There was still a lot of work left to do when Washington took office.
One of the problems that was easy to identify was how the Vice President was selected. In college, I was prone to argue that a Vice President was unnecessary and served little actual purpose. In its current state, the Vice Presidency is nothing more than a would-be ambassador, Senatorial tie-breaker and electoral litmus paper.
At the time of the first election in 1788-1789 – it actually began in December and ended Jan. 10, 1789 – Having a member of the executive branch working with Congress was more important and obviously, medical care and security at the time made having a direct succession plan in place more important. (Did you know that the current succession plan enumerates the order that would give up to 17 people the presidency in case of some really bad stuff happening to the first 16? Fortunately, we have never made it past Vice President.)

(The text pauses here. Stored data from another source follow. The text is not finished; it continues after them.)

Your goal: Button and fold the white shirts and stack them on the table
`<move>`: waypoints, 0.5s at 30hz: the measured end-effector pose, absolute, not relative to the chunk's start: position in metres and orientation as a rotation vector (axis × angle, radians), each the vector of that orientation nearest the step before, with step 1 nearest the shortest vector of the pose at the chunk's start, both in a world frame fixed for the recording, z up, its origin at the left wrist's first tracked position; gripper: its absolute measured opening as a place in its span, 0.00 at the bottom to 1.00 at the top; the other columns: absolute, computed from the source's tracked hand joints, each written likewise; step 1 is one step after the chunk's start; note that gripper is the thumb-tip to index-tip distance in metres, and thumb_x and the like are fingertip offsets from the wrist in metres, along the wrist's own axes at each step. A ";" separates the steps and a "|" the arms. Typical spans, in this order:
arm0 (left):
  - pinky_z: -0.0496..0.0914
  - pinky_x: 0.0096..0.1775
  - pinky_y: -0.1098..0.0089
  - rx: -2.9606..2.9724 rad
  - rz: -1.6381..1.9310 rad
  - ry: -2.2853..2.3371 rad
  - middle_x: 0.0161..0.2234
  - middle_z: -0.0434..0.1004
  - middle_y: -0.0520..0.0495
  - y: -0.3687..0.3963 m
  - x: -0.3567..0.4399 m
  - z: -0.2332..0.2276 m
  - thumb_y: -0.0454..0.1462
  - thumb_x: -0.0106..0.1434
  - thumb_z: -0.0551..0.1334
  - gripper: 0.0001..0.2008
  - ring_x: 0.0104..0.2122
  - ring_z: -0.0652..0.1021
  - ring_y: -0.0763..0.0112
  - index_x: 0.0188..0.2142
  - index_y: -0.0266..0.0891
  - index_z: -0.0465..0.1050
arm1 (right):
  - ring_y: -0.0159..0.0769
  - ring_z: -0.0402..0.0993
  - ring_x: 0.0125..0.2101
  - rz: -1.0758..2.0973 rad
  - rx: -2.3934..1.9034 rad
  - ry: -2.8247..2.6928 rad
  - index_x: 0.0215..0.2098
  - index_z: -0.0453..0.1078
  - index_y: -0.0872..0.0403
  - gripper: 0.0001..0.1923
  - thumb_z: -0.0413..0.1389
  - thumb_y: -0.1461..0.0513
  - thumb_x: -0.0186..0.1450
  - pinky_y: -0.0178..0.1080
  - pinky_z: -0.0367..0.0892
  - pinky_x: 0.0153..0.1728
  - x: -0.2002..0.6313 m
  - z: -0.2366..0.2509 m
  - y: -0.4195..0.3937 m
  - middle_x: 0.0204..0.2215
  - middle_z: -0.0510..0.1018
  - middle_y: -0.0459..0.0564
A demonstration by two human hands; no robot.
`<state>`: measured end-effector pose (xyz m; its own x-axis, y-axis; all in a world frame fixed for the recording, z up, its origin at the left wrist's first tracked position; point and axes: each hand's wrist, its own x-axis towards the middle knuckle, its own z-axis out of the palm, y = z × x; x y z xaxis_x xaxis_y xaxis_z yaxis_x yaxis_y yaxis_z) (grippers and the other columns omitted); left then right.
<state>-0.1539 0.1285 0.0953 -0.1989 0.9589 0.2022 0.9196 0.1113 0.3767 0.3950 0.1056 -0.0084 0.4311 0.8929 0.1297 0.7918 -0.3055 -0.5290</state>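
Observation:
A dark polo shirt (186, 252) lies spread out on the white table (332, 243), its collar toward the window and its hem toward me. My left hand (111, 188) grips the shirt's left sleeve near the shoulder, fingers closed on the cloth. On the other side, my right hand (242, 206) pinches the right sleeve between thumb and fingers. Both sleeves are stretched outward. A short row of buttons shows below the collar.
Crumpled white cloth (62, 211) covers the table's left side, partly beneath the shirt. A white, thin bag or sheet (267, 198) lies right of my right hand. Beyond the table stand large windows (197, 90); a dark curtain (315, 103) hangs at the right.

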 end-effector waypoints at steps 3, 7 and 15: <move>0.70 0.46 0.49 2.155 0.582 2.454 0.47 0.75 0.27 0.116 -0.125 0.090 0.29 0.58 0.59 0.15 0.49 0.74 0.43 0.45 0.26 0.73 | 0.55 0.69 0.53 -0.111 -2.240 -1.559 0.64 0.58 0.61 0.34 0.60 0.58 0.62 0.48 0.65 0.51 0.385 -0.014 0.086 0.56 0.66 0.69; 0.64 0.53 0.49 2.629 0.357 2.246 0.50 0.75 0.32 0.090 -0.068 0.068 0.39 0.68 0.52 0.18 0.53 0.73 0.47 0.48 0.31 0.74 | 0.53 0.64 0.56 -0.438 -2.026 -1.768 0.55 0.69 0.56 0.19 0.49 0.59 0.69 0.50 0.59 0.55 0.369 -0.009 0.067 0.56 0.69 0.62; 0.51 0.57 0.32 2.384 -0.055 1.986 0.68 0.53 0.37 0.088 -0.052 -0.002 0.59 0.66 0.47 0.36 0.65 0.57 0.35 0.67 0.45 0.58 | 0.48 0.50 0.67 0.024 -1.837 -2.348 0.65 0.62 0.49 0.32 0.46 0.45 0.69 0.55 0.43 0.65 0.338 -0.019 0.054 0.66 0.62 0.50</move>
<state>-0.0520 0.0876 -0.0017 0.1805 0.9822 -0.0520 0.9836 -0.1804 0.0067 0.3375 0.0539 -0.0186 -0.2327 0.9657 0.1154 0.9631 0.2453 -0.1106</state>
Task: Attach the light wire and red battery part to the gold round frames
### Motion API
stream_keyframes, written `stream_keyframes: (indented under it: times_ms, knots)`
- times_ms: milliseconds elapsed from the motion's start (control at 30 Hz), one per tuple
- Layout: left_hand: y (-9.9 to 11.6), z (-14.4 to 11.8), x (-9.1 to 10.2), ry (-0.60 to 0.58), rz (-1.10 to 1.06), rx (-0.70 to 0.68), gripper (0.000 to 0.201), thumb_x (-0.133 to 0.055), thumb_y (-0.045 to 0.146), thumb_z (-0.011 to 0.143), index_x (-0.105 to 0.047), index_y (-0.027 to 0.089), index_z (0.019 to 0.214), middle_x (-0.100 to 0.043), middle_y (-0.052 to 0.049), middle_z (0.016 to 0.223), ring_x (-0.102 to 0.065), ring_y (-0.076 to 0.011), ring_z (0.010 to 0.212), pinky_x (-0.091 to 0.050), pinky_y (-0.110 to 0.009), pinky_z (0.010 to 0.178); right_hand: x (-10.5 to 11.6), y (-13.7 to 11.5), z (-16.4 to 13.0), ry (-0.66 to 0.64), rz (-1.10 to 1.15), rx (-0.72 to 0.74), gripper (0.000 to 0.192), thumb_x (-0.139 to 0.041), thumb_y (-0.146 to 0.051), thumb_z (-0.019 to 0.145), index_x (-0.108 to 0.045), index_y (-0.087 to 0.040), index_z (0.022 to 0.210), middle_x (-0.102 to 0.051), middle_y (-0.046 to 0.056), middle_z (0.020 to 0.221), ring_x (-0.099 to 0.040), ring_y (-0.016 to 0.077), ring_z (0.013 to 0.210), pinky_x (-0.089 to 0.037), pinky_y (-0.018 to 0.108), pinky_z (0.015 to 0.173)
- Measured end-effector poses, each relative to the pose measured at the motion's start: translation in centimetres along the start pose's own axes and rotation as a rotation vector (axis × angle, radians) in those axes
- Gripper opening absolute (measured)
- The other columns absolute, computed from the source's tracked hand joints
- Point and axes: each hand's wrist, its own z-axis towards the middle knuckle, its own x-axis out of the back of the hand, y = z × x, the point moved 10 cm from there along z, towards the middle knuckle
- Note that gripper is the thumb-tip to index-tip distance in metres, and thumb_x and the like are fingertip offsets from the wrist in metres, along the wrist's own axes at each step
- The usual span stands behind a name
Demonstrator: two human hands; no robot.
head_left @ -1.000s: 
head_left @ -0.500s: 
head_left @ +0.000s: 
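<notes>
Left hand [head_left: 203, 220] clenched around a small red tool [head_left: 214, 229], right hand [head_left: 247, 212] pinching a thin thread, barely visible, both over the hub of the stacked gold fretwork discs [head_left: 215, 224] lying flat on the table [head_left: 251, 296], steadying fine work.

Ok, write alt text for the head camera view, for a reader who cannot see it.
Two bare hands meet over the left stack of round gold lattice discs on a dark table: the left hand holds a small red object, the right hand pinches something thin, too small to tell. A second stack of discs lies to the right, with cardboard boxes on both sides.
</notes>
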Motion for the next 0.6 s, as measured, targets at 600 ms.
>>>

In the first election, each elector was granted two votes. Both votes carried equal weight for the Presidency. If you do the math, if everyone voted for Washington – which they did – and everyone chose the same second choice, the two men would actually have tied for President.
To prevent that, Alexander Hamilton devised a scheme to ensure that this did not happen. Because of Hamilton’s diversion tactics, John Adams got about half of the votes Washington did and was chosen to serve as Vice President.
It was easier for Washington to build a consensus considering just over one percent of the nation’s population voted. Only six of the ten states who cast electoral votes used any popular voting method.
New York had ratified the constitution and had a right to choose electors but that state legislature deadlocked and no electors were selected – and you thought legislative incompetence was something new.
In 225 years, Presidential elections have changed a lot. The amount of controversy, conniving and corner-cutting has not.